### What is being asked
Copy out exactly the lines from the first line of the material below through the line containing "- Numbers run", and nothing beyond them.

┄┄┄┄┄┄┄┄┄┄┄┄┄┄┄┄┄┄┄┄

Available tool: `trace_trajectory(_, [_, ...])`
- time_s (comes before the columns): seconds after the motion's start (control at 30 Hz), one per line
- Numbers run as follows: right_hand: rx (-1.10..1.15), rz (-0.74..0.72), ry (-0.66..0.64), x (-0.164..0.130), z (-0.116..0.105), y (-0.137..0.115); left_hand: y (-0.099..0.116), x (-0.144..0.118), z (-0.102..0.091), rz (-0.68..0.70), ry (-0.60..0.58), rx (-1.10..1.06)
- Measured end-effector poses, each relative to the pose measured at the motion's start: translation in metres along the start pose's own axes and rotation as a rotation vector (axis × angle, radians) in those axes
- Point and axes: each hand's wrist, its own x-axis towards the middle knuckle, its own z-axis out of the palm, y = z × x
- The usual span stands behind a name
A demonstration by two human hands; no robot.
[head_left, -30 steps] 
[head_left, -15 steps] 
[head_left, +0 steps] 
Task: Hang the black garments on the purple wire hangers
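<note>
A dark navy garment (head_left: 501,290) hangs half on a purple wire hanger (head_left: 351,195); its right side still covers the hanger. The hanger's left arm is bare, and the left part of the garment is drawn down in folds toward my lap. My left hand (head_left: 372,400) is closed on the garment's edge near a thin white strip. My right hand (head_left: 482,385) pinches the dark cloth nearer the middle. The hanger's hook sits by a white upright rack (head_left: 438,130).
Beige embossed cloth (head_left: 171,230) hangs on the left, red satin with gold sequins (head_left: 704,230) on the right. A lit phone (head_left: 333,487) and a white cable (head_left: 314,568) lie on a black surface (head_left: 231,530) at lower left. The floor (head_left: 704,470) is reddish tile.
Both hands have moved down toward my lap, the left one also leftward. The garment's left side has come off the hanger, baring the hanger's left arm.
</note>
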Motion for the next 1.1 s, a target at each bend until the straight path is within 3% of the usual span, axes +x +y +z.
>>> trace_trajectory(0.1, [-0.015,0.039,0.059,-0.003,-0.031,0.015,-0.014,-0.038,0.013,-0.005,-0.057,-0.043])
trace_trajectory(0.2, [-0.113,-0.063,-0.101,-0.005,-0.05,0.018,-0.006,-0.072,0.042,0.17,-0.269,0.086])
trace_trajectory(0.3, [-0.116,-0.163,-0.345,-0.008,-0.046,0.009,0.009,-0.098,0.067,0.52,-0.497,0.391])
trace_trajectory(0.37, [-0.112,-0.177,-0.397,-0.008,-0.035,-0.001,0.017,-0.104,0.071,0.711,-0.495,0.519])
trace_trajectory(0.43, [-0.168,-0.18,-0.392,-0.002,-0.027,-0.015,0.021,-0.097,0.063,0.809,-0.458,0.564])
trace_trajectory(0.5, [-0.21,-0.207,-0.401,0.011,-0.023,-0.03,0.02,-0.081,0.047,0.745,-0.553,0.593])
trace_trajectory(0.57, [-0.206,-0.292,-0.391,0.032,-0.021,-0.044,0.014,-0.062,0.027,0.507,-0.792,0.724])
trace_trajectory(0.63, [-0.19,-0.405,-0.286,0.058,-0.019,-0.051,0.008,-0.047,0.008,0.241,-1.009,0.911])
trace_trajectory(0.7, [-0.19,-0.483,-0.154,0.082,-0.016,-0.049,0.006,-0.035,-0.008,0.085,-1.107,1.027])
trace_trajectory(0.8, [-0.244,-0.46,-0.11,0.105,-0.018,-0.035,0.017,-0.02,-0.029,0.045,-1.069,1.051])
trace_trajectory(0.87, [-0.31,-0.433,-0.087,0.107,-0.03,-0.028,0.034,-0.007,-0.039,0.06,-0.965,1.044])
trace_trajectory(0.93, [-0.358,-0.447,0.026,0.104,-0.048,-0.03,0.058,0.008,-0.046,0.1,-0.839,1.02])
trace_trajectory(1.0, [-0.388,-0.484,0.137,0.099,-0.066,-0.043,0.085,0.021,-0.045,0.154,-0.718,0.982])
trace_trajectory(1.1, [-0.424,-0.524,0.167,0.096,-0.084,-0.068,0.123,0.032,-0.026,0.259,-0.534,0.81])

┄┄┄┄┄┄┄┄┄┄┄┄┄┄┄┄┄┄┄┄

### Finished task
Available tool: `trace_trajectory(_, [_, ...])`
- time_s (comes before the columns): seconds after the motion's start (control at 30 Hz), one per line
- Numbers run as follows: right_hand: rx (-1.10..1.15), rz (-0.74..0.72), ry (-0.66..0.64), x (-0.164..0.130), z (-0.116..0.105), y (-0.137..0.115); left_hand: y (-0.099..0.116), x (-0.144..0.118), z (-0.102..0.091), rz (-0.68..0.70), ry (-0.60..0.58), rx (-1.10..1.06)

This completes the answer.